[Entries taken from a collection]
--*--
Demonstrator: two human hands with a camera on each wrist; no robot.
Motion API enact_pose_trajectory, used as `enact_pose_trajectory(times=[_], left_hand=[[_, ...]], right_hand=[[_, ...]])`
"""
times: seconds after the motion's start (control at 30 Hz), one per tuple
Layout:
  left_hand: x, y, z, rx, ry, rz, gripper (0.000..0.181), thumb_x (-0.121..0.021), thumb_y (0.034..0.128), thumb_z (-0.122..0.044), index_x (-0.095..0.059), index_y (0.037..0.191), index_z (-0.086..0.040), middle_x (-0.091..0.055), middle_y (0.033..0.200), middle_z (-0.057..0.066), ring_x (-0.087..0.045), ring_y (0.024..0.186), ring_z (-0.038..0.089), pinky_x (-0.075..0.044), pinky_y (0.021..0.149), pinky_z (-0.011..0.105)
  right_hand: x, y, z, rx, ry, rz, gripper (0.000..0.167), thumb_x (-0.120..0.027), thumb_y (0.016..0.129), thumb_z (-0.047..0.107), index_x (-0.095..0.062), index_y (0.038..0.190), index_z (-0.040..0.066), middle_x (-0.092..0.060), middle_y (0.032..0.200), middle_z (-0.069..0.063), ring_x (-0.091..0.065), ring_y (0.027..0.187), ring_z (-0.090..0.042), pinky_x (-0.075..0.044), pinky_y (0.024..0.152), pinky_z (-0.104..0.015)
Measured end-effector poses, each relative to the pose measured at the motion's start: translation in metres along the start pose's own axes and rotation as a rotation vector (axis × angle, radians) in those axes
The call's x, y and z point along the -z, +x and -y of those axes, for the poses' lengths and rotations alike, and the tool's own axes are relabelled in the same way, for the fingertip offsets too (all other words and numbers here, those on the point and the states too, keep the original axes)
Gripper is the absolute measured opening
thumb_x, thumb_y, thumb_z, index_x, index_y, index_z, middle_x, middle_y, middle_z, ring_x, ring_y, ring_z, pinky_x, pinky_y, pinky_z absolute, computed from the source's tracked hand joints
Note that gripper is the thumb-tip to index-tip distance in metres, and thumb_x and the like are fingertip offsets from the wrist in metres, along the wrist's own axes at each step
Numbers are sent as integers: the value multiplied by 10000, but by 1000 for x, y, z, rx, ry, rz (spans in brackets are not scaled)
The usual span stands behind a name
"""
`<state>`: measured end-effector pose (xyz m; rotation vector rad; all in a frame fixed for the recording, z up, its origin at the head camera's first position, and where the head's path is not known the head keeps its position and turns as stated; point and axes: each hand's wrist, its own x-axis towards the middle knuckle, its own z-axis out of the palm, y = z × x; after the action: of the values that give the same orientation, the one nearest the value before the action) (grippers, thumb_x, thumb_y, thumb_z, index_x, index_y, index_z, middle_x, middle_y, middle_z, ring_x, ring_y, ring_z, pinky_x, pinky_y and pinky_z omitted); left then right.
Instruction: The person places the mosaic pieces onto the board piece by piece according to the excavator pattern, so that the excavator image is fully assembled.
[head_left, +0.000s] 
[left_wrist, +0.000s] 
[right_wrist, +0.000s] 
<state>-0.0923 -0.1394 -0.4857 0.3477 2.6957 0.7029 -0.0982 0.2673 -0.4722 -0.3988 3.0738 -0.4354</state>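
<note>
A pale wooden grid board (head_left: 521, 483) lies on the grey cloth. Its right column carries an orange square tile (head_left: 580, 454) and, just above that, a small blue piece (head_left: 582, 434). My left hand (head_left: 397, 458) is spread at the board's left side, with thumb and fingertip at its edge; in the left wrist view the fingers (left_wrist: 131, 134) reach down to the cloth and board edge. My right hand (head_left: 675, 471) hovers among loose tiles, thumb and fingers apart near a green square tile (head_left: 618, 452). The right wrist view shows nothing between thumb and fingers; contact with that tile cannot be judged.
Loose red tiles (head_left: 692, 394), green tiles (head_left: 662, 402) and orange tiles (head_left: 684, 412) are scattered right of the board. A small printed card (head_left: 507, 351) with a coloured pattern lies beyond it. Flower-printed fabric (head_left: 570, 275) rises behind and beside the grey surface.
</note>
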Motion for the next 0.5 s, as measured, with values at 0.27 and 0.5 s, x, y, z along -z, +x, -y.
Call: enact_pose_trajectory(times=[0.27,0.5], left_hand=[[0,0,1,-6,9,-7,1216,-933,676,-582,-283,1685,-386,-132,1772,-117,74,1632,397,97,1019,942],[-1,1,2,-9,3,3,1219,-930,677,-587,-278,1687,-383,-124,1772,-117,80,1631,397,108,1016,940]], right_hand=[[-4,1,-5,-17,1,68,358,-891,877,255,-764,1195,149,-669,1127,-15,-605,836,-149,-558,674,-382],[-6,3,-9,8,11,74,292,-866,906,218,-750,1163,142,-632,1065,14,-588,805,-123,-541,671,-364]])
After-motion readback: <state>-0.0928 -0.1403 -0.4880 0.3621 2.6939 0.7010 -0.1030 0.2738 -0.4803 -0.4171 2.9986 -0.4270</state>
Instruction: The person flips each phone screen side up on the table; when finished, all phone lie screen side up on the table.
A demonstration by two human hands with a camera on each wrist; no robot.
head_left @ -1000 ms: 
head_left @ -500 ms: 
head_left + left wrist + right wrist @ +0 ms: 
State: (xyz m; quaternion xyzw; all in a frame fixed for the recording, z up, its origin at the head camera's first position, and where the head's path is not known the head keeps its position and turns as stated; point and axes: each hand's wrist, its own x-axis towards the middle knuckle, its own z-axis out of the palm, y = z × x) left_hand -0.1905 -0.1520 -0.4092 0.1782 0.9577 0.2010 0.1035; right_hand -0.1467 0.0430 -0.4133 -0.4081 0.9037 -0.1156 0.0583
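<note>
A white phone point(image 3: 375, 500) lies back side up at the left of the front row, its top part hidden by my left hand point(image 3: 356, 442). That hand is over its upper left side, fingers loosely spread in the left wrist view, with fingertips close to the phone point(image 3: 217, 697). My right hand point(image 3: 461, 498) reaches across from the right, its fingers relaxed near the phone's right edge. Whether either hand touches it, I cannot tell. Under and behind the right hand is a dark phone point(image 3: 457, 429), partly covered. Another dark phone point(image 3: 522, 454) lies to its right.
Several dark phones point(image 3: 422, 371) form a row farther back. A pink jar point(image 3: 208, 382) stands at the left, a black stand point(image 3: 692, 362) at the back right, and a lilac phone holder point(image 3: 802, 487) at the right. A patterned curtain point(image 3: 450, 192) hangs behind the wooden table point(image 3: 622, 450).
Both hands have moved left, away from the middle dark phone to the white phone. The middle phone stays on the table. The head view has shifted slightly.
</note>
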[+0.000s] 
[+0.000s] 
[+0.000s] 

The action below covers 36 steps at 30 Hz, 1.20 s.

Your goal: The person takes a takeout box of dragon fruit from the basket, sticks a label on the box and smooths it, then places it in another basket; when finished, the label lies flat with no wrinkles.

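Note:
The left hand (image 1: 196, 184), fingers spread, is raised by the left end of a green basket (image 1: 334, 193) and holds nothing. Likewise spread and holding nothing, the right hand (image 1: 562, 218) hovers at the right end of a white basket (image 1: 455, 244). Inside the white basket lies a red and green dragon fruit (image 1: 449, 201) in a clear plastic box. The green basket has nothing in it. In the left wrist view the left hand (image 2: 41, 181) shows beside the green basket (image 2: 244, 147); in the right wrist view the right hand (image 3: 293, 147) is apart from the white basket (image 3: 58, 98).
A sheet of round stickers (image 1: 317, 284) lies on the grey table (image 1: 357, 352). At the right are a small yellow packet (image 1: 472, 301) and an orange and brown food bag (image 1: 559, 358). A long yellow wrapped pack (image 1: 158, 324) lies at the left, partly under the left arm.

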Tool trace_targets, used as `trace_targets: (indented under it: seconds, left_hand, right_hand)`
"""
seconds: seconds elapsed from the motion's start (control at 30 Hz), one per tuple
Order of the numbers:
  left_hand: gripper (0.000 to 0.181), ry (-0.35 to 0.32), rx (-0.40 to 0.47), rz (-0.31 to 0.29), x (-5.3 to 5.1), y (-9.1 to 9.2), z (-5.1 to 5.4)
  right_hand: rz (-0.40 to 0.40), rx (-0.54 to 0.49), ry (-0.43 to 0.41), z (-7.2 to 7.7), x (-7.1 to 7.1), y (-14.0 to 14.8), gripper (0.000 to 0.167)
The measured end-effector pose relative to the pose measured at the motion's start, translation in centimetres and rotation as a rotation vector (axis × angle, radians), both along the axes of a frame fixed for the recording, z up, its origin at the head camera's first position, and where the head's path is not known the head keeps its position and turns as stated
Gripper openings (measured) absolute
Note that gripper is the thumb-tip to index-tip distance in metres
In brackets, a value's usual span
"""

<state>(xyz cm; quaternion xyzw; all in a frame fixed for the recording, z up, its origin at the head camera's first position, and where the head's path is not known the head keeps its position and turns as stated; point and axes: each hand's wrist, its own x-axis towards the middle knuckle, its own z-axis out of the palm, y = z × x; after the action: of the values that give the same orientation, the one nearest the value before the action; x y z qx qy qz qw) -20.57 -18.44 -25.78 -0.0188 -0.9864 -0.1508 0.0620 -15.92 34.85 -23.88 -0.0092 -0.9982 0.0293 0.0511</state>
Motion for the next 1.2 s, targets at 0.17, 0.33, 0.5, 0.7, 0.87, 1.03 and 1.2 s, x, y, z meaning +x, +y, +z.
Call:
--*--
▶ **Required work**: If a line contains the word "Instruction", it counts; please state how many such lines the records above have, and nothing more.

▶ **Solution to the problem**: 2